• _WHAT YOU ARE ASKED TO DO_
From the entries below, copy every line that holds the word "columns".

• _LISTED RECORDS_
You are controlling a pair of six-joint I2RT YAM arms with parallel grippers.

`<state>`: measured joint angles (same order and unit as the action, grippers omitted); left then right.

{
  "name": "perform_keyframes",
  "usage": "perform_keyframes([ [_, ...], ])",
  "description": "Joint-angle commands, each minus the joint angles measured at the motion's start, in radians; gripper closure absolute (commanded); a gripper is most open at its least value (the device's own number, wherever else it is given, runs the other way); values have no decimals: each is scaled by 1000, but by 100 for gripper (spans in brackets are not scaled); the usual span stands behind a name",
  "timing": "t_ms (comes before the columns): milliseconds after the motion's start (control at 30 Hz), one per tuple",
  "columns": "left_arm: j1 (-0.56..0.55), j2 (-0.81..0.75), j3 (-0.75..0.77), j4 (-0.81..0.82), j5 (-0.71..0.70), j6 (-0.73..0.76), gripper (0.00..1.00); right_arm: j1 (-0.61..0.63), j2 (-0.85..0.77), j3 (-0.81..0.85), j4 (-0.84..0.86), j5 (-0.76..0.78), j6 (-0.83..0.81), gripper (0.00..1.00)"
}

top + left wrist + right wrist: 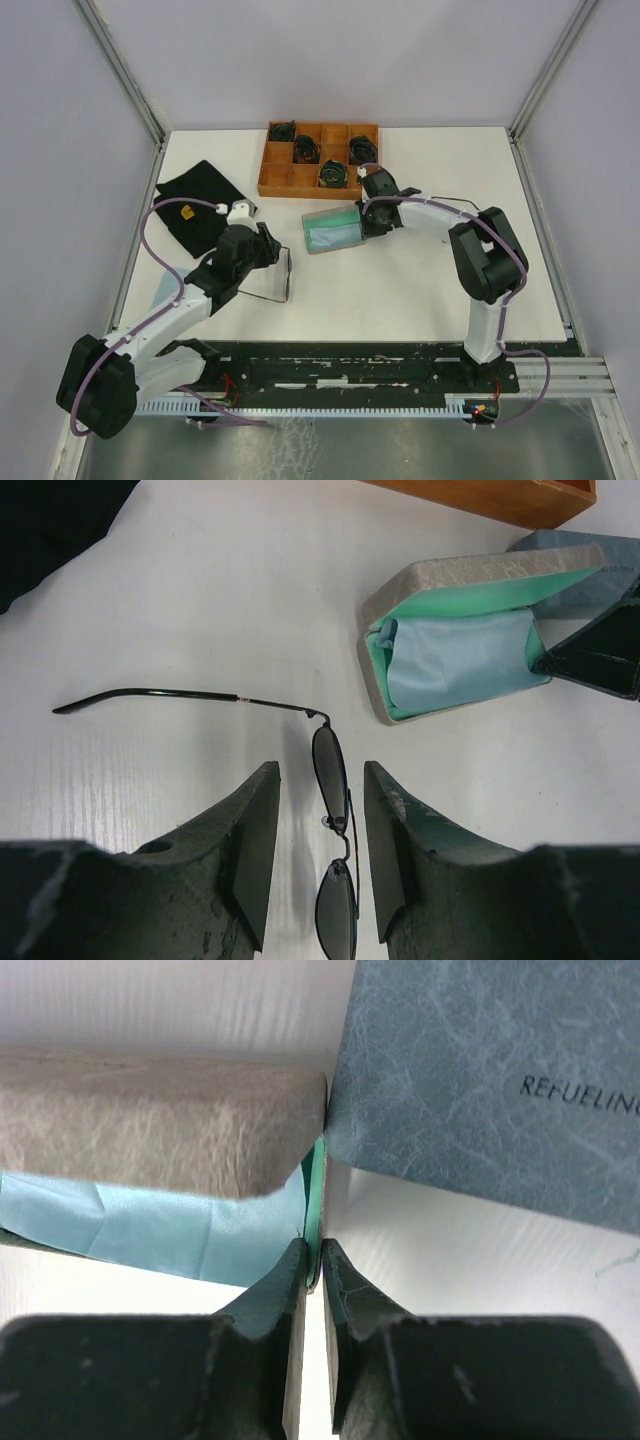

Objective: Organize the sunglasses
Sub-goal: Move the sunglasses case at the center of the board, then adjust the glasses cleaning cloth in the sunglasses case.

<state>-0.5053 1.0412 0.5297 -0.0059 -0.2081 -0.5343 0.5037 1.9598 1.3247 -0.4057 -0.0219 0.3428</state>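
Observation:
One pair of sunglasses (288,278) lies on the white table, thin dark wire frame, one arm unfolded to the left. In the left wrist view its front (333,780) stands edge-on between my left gripper's (320,770) fingers, which are open and straddle it without touching. My left gripper (268,245) hovers low over it. My right gripper (368,222) is shut on the green-lined end wall of the open grey case (330,230), as the right wrist view (320,1252) shows. A light blue cloth (460,660) lies inside the case. No second pair is in view.
A closed blue case (480,1060) lies right behind the grey one, also in the left wrist view (620,565). A wooden compartment tray (275,180) with dark green coiled bundles stands at the back. A black cloth (195,200) lies at the left.

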Motion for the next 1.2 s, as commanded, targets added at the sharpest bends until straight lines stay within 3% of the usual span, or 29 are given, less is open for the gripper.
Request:
perform_keyframes([
  [0,5,-34,-16,16,6,-22,54,-1,-114,-70,13,14,5,83],
  [267,3,-65,-44,4,7,-24,55,2,-242,-251,42,33,21,82],
  [333,4,-66,-47,3,7,-26,55,2,-258,-284,44,39,22,78],
  [433,5,-68,-49,3,10,-26,55,0,-277,-327,49,58,22,64],
  [700,5,-83,-52,0,8,-27,55,7,-465,-428,168,75,34,56],
  [800,5,-91,-54,-1,3,-27,55,32,-511,-453,243,66,57,61],
  [900,4,-98,-57,0,0,-29,55,76,-520,-463,318,66,88,73],
  [1033,3,-98,-63,6,2,-32,55,176,-470,-439,391,122,100,88],
  [1167,5,-96,-66,11,8,-33,55,248,-399,-419,466,164,105,94],
])
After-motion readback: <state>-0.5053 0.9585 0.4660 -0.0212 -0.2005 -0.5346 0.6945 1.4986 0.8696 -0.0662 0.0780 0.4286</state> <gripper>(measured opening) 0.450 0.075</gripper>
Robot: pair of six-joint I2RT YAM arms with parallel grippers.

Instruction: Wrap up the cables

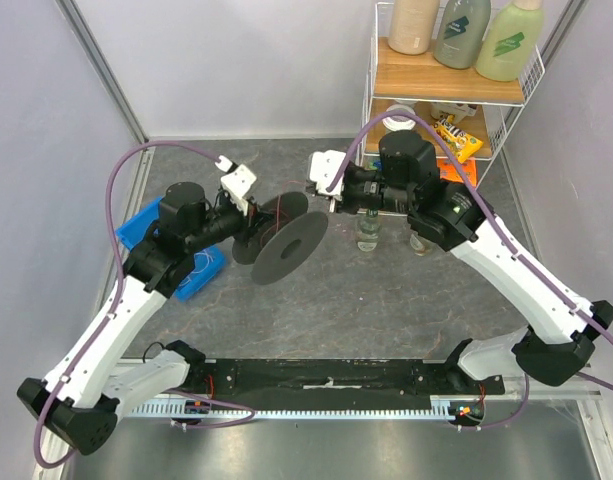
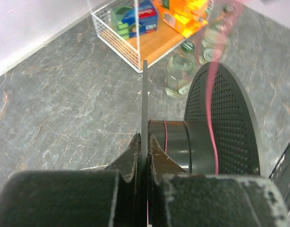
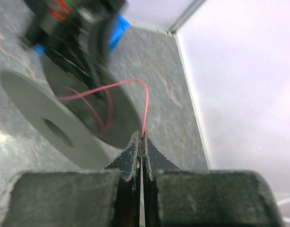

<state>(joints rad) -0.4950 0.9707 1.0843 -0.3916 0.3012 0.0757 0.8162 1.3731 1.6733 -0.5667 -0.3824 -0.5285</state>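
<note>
A dark grey spool (image 1: 286, 238) with two flat flanges hangs in the air above the middle of the table. My left gripper (image 2: 144, 139) is shut on the thin edge of one flange (image 2: 145, 94); the perforated flange (image 2: 230, 113) is to its right. It also shows in the top view (image 1: 248, 208). A thin pink cable (image 3: 145, 101) runs in loose loops from the spool's hub (image 2: 175, 144) to my right gripper (image 3: 142, 137), which is shut on it. The right gripper (image 1: 321, 192) is just right of the spool. A turn of cable (image 2: 165, 142) lies round the hub.
A wire shelf (image 1: 516, 95) with bottles and snack packs stands at the back right. Two clear bottles (image 1: 368, 236) stand on the table below my right arm. A blue bin (image 1: 136, 228) lies at the left under my left arm. A black rail (image 1: 326, 375) runs along the near edge.
</note>
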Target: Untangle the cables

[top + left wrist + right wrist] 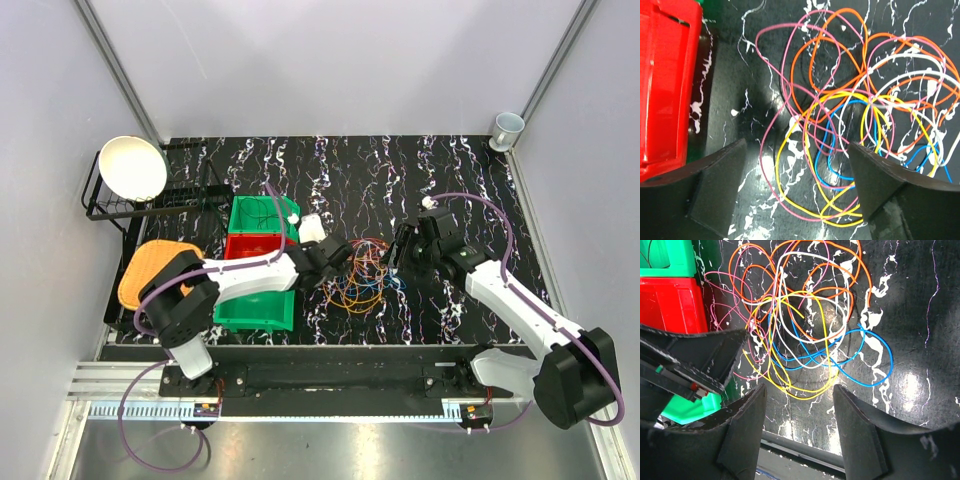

• _SOLUTION FOR THIS EXERCISE_
  "timing": "t_ms (comes before the columns): milliseconds after the motion's start (control at 30 Hz), one per tuple",
  "columns": "left_arm: j1 (-0.56..0.55), j2 (-0.81..0.75), j3 (-0.75..0.77), j4 (-0.81..0.82), j5 (-0.71..0.70), j6 (-0.73..0.76), gripper (0.00..1.00); right_arm: j1 (-0.61..0.63), j2 (-0.85..0.77), j3 (-0.81..0.85), j4 (-0.84..0.86), j5 (-0.76..0.78), j6 (-0.83..0.81), gripper (0.00..1.00)"

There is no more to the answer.